Being a Parent and a Gamer.

How to be a tightwad with your (little) free time. Part 1!

Photo Credit: Mrs. Tightwad Gamer.

It has been a great while since my last article, but this week’s article will open up as to why there’s not been a lot of content posted on the site. It’s my goal to get back to a regular posting schedule and publish an article every other Wednesday. I have a lot of hopefully cool content that readers will enjoy.

We welcomed our first child in October, and that brought a world of changes. It has been a truly life-changing moment for us. We love our little one so much and it’s been challenging, heartwarming, and full of awesome memories already. One emerging thought I had during the months prior to our son’s birth was if/how I’ll still enjoy gaming as a parent. Our site is really about being frugally minded while enjoying video games — frequently focusing on the financial side of things. Now several months into being a parent to a wonderful kiddo I’ve come to understand my free time is my most scarce resource.

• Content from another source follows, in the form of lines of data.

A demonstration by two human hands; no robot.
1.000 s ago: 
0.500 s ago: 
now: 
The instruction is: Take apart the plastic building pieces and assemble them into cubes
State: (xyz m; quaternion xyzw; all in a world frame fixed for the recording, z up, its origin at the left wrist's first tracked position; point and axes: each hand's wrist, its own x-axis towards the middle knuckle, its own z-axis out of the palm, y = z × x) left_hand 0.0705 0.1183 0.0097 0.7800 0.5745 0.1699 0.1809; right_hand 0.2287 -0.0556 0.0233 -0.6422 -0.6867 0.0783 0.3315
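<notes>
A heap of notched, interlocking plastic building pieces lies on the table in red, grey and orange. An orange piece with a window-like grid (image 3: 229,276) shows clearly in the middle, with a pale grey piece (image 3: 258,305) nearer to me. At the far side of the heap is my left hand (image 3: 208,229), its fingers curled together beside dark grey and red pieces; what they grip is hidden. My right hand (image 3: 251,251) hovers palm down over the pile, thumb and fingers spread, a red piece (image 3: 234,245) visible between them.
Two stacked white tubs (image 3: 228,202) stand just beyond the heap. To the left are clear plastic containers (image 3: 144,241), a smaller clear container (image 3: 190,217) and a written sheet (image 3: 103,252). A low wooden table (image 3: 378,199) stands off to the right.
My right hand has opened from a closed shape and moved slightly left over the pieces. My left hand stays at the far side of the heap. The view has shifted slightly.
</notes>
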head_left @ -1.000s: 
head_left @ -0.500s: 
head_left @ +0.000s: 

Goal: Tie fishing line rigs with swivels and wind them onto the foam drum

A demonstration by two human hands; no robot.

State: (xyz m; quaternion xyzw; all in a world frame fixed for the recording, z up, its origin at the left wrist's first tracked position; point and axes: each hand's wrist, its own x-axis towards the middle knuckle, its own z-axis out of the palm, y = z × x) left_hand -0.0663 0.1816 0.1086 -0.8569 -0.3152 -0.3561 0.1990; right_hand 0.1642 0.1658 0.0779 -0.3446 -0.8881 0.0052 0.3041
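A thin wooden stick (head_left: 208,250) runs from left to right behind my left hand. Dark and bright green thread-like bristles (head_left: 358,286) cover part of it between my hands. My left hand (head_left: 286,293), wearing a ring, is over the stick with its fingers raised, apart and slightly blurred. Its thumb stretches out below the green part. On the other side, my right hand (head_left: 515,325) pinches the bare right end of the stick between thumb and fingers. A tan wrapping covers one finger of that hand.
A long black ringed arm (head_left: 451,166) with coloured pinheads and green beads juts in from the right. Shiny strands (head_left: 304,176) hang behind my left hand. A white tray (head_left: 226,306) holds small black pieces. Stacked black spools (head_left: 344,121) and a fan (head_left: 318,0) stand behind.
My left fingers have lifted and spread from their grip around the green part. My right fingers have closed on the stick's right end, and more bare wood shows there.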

I am writing this article in conjunction with a snapshot survey of the Racketboy Community — I wanted to capture the responses of fellow gaming compatriots who have children and continue to find time to enjoy video games. Our interview questions focused on the intersections of being a parent and enjoying video games as a hobby. Outside of time spent gaming, have the types of games they’ve played changed? Do they see their children taking an interest in gaming? Their insights I really appreciated as a new parent, and I hope either they are relatable or provide some take-away wisdom. Today, I’ll be sharing the responses of three people: Racketboy Nick, Tanooki, and BoneSnapDeez. Additionally, I’ll share three additional member’s responses and my own reflections in two separate follow-up articles.

Amount of Time Spent:

As a parent, has there been a change in how frequently you are able to play games?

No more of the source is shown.